Businessman Donald Trump saw an opportunity and seized it. He purchased the airline’s most profitable asset, the Eastern Shuttle, which flew between New York, Washington and Boston, for $365 million. The deal – which some experts considered overpriced – included landing rights, 21 older Boeing 727 planes, and terminals, all of which Trump promised to make luxurious.
“What I want to do is run it as a diamond: an absolute diamond,” Trump said in a press conference at The Plaza hotel announcing the deal in 1988.
“I don’t know how profitable it is going to be. I think I would enjoy running it,” he told CNN when he was fending off a competing offer from America West Airlines.
But Trump’s airline was never profitable, and it lasted just a few years before he lost control to his creditors who sold it to USAir, later known as US Airways.
“An economic recession that caused big corporations to cut back on air travel and Middle East tension as Iraq invaded Kuwait (causing jet fuel to double), placed enormous pressure on the Trump Shuttle,” according to US Airways.
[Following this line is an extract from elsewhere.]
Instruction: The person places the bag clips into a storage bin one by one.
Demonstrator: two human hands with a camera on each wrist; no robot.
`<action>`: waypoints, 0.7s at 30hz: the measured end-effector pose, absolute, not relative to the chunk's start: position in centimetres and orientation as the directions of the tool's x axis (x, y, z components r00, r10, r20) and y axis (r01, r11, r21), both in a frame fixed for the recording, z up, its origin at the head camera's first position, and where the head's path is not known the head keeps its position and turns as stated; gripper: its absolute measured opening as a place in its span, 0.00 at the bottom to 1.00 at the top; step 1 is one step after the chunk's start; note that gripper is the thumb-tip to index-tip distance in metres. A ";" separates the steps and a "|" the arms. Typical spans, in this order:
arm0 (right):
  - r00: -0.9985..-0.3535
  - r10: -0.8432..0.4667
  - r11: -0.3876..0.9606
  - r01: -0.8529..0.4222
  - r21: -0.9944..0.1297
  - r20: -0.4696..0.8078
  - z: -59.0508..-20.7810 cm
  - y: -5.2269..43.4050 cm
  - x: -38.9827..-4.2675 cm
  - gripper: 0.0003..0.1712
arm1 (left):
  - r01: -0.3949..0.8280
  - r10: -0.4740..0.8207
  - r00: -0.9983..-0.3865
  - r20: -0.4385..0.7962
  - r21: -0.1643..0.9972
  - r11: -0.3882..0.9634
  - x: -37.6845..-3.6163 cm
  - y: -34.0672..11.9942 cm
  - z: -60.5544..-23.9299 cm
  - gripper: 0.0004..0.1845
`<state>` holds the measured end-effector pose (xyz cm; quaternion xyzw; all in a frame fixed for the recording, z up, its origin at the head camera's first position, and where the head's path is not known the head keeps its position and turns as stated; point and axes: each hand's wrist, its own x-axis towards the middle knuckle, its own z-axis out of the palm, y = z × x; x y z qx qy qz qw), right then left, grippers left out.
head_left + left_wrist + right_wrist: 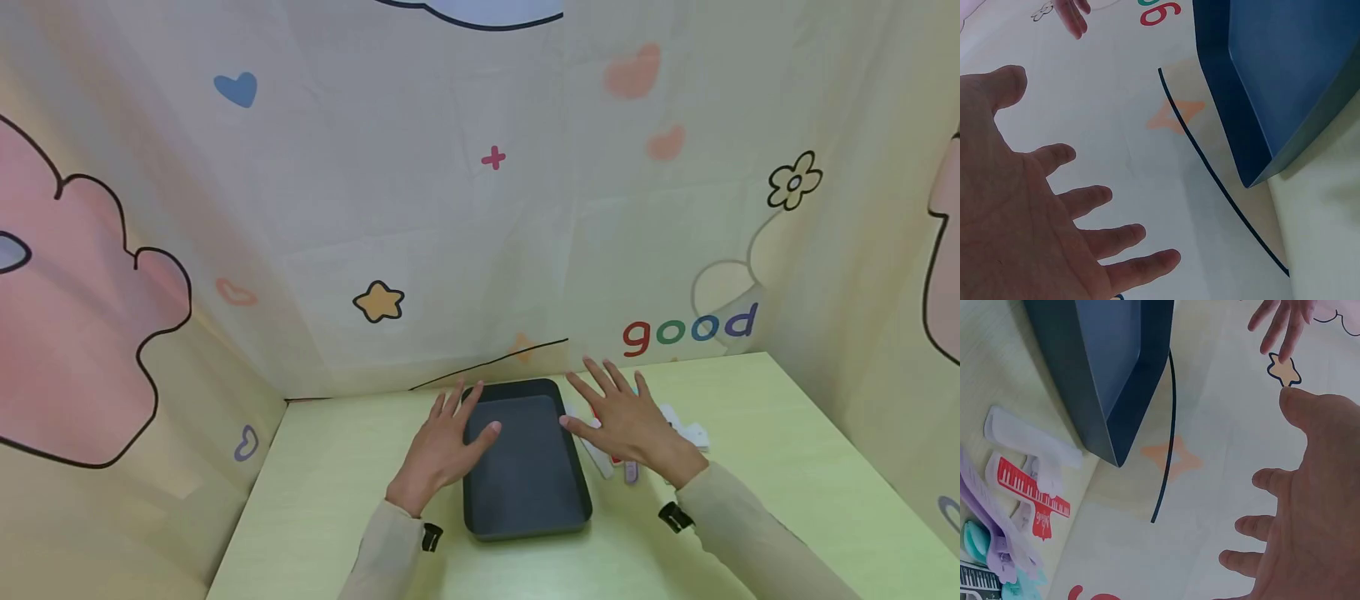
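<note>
- Dark grey-blue plastic tray [525,492] sits on the pale green table [750,500] straight ahead of you, its long side running from 6 to 12 o'clock; nothing shows inside it.
- Your left hand [446,442] is over the tray's left rim at about 10 o'clock of the tray, fingers straight and spread wide, thumb reaching in over the tray floor. It grips nothing; whether it touches the rim or hovers, you cannot tell.
- In the left wrist view that left hand [1029,212] shows an open palm with all fingers fanned apart, and the tray's corner [1272,94] lies off to its 2 o'clock.
- Your right hand [630,421] is at the tray's 2 o'clock, just beside the right rim, fingers also straight and wide, holding nothing.
- Under and beside that hand lies a small heap of flat plastic clips [1016,506]: white, lilac and teal pieces and a red one printed with piano keys [1032,494].
- Behind the table hangs a cartoon-printed cloth backdrop [480,208], at 12 o'clock.
</note>
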<state>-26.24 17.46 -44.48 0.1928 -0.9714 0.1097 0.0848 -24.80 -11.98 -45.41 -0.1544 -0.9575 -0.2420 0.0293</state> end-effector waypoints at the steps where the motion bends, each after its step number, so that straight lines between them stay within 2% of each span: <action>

The story of the Trump Shuttle mirrors some of the challenges airlines are facing this year as they come to the former airline owner turned two-term president for help.
Budget carrier Spirit Airlines is reportedly seeking a $500 million financial bailout to keep itself from having to halt operations altogether. That’s separate from another $2.5 billion other discount carriers, like Frontier, Allegiant and Breeze, are asking for to endure the current spike in jet fuel prices caused by the war in Iran.
The Trump Shuttle
On the first day of flying, June 8, 1989, Trump cut ribbons inaugurating service at his terminals with a string quartet, champagne and a lavish buffet.
“We are going to give the best service. We are going to have the most beautiful planes. We have the best terminals,” Trump told CNN at the launch party at LaGuardia Airport.
He launched million-dollar-a-plane upgrades that included gold-plated fixtures, maple veneer, and leather seats.
Henry Harteveldt is president of Atmosphere Research Group and a travel industry analyst. He also was the first marketing director of the Trump Shuttle.
“Mr. Trump saw the air shuttle as a platform to not just enter commercial aviation, but as something that would be the foundation of what would eventually become a larger carrier,” Harteveldt said.
Trump Shuttle operated flights every hour on the hour. Like Eastern, the airline promised passengers that if a flight was full, the shuttle would roll out a second plane – even for just one passenger.
The 727s were white and painted with just one word on them, “TRUMP,” in hopes the airline would rapidly grow beyond northeastern shuttle service and the paint job would not have to change, Harteveldt said.
“I hope my name does a lot for the shuttle itself, but I hope the shuttle does a lot for my name,” Trump said after the deal was approved.
But all of the parties and optimism came at the wrong time.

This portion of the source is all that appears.